BRIEF DESCRIPTION OF THE DRAWING

[013] Figure l is a schematic illustration of an electronic component assembly of the present invention. DETAILED DESCRIPTION OF THE PREFERRED EMBODIMENTS

[014] With reference now to the drawing figures, and first to Figure 1, an electronic package 10 includes a substrate 12 and an electronic component array 14 including a plurality of electronic components 16 secured to substrate 12. Electronic package 10 further includes a heat dissipater 18 and a thermal interface 20 positioned in a thermal pathway (designated by dashed arrow 22) between electronic component array 14 and heat dissipater 18. Electronic package 10 is arranged to dissipate thermal energy generated by electronic components 16 by providing a highly thermally conductive path from electronic component array 14 to a heat-absorbing fluid media 24 in contact with heat dissipater 18. In typical applications, fluid media 24 may be a gas, such as air, motivated by an air mover to absorb thermal energy from heat dissipater 18. Electronic package 10 is an example arrangement that may be modified as appropriate to accommodate a variety of electronic applications, such as data processors, data memory, communication boards, antennae, and the like.

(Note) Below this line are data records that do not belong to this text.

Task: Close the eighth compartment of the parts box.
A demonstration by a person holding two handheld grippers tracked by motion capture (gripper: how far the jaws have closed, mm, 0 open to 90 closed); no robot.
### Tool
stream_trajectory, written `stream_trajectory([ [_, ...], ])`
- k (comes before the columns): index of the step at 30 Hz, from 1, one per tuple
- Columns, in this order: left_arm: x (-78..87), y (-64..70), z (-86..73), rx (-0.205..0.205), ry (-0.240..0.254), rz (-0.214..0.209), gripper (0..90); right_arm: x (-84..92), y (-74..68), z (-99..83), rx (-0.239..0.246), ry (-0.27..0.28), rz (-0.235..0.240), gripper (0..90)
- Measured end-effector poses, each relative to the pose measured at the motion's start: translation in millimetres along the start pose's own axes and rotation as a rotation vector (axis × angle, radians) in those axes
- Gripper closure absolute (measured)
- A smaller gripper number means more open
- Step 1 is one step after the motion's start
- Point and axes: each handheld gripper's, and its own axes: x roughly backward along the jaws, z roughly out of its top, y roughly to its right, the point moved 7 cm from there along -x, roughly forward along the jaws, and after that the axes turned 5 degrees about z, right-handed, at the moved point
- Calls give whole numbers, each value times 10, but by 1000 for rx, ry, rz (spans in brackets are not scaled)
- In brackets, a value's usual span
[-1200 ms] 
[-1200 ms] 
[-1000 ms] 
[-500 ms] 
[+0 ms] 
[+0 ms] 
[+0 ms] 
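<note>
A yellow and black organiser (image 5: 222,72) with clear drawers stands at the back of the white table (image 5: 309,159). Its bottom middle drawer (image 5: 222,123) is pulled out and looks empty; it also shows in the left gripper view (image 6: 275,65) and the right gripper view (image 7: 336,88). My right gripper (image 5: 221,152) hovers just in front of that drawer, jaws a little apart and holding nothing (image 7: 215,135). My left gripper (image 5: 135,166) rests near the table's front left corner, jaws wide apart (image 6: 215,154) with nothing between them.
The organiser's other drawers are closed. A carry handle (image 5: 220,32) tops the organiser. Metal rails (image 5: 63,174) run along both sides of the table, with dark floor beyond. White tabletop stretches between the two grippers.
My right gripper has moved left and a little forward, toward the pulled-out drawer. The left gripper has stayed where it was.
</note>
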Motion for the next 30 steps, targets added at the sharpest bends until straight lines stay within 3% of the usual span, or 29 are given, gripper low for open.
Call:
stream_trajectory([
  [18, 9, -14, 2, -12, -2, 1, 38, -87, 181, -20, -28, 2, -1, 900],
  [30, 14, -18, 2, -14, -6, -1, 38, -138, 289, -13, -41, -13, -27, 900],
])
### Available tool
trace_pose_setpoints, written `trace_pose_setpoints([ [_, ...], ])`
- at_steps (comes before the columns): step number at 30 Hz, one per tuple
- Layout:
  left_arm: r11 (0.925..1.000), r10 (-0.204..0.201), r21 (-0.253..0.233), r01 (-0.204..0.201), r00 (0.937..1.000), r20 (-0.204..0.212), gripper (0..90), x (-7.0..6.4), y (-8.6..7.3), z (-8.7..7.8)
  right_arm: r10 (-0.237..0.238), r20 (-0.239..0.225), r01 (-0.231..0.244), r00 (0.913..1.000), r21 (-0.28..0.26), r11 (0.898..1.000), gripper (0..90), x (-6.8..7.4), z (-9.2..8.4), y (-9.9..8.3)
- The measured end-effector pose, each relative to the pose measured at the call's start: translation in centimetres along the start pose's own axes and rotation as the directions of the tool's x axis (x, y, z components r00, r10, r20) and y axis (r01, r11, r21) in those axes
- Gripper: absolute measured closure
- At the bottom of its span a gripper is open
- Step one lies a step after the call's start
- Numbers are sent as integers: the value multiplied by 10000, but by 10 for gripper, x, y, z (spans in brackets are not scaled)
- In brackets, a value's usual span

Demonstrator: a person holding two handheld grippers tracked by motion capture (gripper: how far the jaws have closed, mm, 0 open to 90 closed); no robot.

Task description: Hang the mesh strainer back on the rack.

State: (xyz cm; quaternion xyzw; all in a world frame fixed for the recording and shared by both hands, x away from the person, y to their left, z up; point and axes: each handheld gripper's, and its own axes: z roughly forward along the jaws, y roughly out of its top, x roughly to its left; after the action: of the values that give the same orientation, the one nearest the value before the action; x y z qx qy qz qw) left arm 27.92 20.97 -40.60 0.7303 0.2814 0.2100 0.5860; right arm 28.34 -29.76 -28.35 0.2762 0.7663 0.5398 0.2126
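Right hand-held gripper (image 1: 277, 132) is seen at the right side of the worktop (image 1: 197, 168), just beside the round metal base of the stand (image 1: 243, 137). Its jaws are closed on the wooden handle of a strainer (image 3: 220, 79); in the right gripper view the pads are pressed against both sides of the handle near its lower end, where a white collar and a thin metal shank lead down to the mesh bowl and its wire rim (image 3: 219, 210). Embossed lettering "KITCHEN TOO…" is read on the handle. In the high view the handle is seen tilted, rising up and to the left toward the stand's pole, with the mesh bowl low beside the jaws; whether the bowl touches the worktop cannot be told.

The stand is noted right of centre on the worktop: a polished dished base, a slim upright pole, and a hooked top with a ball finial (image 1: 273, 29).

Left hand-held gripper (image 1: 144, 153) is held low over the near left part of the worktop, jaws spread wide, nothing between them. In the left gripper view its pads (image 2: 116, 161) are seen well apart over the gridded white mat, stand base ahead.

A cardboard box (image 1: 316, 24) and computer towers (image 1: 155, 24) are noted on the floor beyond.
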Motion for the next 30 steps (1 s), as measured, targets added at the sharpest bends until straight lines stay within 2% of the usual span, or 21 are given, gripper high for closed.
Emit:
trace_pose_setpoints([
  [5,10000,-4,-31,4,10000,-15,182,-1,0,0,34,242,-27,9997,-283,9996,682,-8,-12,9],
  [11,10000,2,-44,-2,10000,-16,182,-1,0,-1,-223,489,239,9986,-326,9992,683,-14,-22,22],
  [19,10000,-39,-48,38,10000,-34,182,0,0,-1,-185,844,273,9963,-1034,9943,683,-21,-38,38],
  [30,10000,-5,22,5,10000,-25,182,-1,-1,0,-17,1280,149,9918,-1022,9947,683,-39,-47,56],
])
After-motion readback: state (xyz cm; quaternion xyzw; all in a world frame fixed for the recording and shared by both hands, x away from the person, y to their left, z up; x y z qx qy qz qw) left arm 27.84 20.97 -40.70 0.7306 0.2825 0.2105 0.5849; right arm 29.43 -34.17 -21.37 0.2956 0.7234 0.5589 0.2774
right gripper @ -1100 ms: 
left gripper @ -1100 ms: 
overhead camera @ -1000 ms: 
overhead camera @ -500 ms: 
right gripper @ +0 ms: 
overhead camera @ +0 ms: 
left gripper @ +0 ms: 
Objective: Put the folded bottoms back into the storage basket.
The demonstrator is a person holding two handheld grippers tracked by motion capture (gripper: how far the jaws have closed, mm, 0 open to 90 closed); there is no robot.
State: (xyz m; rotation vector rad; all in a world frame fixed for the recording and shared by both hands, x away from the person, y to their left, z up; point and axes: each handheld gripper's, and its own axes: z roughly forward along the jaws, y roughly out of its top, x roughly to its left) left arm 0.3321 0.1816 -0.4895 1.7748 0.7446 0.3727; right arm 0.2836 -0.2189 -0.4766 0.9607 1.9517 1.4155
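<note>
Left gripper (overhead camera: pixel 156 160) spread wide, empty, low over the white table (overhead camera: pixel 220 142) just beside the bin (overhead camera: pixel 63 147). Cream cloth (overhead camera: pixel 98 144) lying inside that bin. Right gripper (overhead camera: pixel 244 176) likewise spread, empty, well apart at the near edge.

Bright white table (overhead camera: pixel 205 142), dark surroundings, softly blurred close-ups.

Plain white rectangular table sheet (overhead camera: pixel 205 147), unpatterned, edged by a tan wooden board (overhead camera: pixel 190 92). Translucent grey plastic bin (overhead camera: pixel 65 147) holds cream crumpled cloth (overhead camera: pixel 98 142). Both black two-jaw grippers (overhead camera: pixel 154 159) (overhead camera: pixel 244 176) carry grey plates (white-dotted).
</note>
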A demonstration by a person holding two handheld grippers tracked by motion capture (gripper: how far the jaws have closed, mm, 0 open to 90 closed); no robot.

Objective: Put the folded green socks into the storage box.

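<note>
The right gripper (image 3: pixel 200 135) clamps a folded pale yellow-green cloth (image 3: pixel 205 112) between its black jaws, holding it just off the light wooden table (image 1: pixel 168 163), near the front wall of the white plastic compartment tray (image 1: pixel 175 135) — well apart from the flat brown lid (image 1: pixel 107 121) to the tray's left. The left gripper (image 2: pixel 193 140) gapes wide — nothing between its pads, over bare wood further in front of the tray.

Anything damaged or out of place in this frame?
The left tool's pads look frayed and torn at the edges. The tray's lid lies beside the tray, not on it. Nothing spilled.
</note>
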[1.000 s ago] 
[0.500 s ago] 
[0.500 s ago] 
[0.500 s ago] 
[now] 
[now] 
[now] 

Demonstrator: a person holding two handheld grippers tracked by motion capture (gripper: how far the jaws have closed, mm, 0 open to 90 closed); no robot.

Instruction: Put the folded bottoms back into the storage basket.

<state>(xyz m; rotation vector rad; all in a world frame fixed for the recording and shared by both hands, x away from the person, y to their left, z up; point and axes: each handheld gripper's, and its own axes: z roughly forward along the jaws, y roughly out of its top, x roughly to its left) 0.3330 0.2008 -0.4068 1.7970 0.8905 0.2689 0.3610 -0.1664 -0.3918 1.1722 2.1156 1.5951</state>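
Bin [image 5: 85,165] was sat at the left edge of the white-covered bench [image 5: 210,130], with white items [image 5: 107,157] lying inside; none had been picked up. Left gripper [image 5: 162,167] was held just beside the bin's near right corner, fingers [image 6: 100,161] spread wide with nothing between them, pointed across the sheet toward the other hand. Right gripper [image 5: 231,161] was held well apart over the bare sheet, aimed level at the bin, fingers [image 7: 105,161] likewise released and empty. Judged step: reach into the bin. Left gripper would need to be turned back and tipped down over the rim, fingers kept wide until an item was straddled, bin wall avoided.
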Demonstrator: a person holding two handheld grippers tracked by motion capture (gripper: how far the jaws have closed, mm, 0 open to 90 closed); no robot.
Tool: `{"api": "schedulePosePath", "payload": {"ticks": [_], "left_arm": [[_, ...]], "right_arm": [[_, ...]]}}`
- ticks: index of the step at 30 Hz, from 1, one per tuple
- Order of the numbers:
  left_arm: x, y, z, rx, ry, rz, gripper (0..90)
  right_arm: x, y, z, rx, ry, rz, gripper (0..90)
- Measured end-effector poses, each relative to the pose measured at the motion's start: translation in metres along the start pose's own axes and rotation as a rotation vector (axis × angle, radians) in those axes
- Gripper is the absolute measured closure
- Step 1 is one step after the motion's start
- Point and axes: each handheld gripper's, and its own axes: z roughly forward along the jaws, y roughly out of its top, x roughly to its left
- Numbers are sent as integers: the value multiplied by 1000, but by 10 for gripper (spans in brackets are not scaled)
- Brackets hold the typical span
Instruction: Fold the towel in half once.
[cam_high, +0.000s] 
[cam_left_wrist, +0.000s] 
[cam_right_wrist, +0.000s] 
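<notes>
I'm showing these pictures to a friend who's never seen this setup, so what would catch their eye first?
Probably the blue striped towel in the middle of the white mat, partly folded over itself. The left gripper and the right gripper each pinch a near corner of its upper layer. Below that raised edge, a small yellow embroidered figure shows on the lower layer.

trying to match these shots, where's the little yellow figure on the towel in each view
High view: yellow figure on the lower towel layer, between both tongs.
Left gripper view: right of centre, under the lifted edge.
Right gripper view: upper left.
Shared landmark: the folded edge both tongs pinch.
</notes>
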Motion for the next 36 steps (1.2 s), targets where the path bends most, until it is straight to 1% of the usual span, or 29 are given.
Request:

Such devices may be utilized in computing devices, communication devices, and peripherals therefor. In a particular example embodiment, electronic package 10 may be employed to support various functions in a cellular communication device.

[015] Substrate 12 may serve one or more of a variety of functions in addition to being a support for electronic component array 14. For the purpose of simplicity in describing electronic package 10 of the present invention, substrate 12 may be a circuit board, such as a printed circuit board with electrically conductive traces on a mounting surface 13 for electrically connecting electronic components 16 as needed in the assembly. Components 16 may be electrically connected to wiring traces through soldering or other known techniques. In operation, electronic components 16 generate significant excess thermal energy which must be dissipated in order to maintain optimal performance. Electronic components 16 may be any of a variety of elements useful in an electronic process, and may include, for example, integrated circuits, resisters, transistors, capacitors, inductors, and diodes.

[016] Thermal interface 20 provides a thermally conductive bridge between electronic component array 14 and heat dissipater 18 generally along a thermal pathway 22. Heat dissipater 18 may be thermally coupled to thermal interface 20 in a manner that most efficiently transmits thermal energy to heat dissipater 18. As schematically illustrated, heat dissipater 18 may have a configuration that incorporates a relatively high surface area, such as through fins 28. The use of heat dissipaters is well understood, and it is contemplated that conventional and custom designs may be utilized in the arrangements of the present invention.

Resin

[017] Thermal interface 20 is a material that may include a non-silicone hydrocarbon resin composition of one or more rubbers, liquids, and waxes. The resin provides a matrix for incorporating thermally conductive fillers. The hydrocarbon resin composition may include, for example, saturated and unsaturated rubber compounds. Example saturated rubber compounds include ethylene-propylene rubbers, polyethylene/butylene, polyethylene-butylene-styrene, polyethylene-propylene-styrene, hydrogenated polyalkyldiene mono-ols, hydrogenated polyalkyldiene diols, hydrogenated polyisoprene, and polyolefin elastomer.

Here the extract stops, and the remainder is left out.